The relevant ones are as follows. There is something about America as an idea that will not die. The idea of America is greater than its parts. It exceeds its stature as a military hyper-power, an economic giant, the technology leader of the world, the planet’s oldest democracy, and so on. It is not like Britain. When the Empire finished, Britain finished. The United States is in relative decline because other countries are rising, including China and India, but it is still made of Teflon.
The imperishability of the American idea also owes to Europe. Europe has several declined Great Powers.
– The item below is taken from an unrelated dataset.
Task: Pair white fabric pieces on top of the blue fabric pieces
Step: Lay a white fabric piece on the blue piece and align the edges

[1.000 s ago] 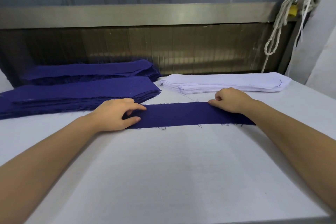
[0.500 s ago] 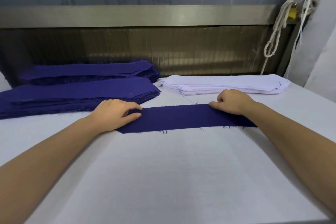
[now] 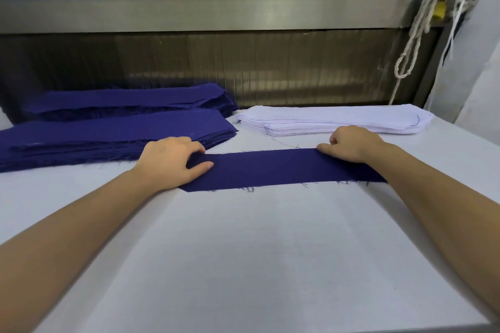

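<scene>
A single dark blue fabric strip (image 3: 270,167) lies flat across the white table (image 3: 257,251) in front of me. My left hand (image 3: 170,162) holds its left end, thumb on top of the cloth and fingers curled at the far edge. My right hand (image 3: 351,143) grips the right end, with curled fingers pinching the far edge. A stack of white fabric pieces (image 3: 338,120) sits just behind the strip on the right. Two stacks of blue pieces lie at the left, a near stack (image 3: 108,132) and a far stack (image 3: 130,100).
A metal panel with a ribbed dark screen (image 3: 216,13) closes the back of the table. A knotted white rope (image 3: 411,43) hangs at the back right beside a pale wall. The table's front edge runs along the bottom right.
Both hands have drawn the blue strip slightly toward me. Its near left corner now shows below my left hand. The stacks have not moved.
</scene>
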### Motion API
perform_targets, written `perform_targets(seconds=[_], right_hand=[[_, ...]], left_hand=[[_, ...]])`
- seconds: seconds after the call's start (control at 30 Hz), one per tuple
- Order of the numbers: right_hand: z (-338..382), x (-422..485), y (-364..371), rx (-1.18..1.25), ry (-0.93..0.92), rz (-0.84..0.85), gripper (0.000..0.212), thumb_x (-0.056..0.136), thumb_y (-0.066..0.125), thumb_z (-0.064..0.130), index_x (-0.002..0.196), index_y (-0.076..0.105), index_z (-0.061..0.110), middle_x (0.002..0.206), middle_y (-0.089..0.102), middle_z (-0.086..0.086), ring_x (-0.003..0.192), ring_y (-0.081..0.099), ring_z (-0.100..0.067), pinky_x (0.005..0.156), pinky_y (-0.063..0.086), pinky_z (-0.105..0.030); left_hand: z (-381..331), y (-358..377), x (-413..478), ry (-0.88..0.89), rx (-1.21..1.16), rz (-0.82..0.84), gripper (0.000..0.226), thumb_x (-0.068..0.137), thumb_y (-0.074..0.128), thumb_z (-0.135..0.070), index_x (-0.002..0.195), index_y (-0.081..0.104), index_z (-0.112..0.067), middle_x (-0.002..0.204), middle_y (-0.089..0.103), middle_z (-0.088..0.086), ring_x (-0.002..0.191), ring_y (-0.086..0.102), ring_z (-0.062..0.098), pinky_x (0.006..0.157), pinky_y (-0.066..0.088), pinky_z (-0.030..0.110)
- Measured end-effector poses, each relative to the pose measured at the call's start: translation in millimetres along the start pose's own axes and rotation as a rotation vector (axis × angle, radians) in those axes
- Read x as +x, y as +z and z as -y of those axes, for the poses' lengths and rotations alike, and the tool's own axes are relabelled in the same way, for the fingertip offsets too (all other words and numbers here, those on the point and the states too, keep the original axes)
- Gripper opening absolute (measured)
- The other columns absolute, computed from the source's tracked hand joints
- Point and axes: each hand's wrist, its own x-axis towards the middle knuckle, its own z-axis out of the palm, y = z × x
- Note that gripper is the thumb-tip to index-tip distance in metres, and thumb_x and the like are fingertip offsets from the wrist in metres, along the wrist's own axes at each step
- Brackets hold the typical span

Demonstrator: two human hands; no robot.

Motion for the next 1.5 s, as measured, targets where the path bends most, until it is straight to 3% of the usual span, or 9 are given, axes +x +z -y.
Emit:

Not counting the former Soviet Union, there is Germany, Austria and Hungary, Turkey (the dwindled successor state of the Ottoman Empire), France and Britain. As former Great Powers, they understand the values of peace and stability, even though they are too exhausted to regain these for themselves. They have (with the exception of Russia and France in the middle years) banded together in NATO and are quite happy for the US to lead them. This is also what helps the US to be a perpetual Great Power.
These singular advantages are denied to China. China stands forlorn and at a critical crossroads today. It can take the route of failed Great Powers and overstretch itself. Or it can keep its winnings by making peace with the world in the South and East China Seas. This writer thinks Deng Xiaoping would have embraced the second option.
China faces serious headwinds. The Chinese economy is in precipitate decline. George Soros speaks of a “hard landing”. He cannot be ignored. China’s tragedy is that it is not a market economy. Chinese economic data are unbelievable and forestall genuine modelling of recovery, if any. Fruits of an export-driven economy have not spread evenly within China. The export economy is not what it was.
China needs to focus on balancing and consolidating the economy by spurring domestic consumption. It is not the time to provoke nationalistic wars over seas. The world will unite against China. The outcome cannot be happy for the country.
China has been lucky so far. The 1949 Revolution came after the Japanese collapse. China chose a good time in 1950 to oppose the US in the Korean War. It rattled Joseph Stalin. It played its cards handsomely in the Vietnam War, benefiting with closer ties to the US, which turned to transformative economic relations under a succession of American Presidents for more than a third of a century.
China is tempting fate now. It will go down like the other Great Powers if it privileges militarism over economic consolidation and growth. The history of Japan post the Meiji Restoration and between the two world wars provides stark reminders of the terrible extortions of imperialism.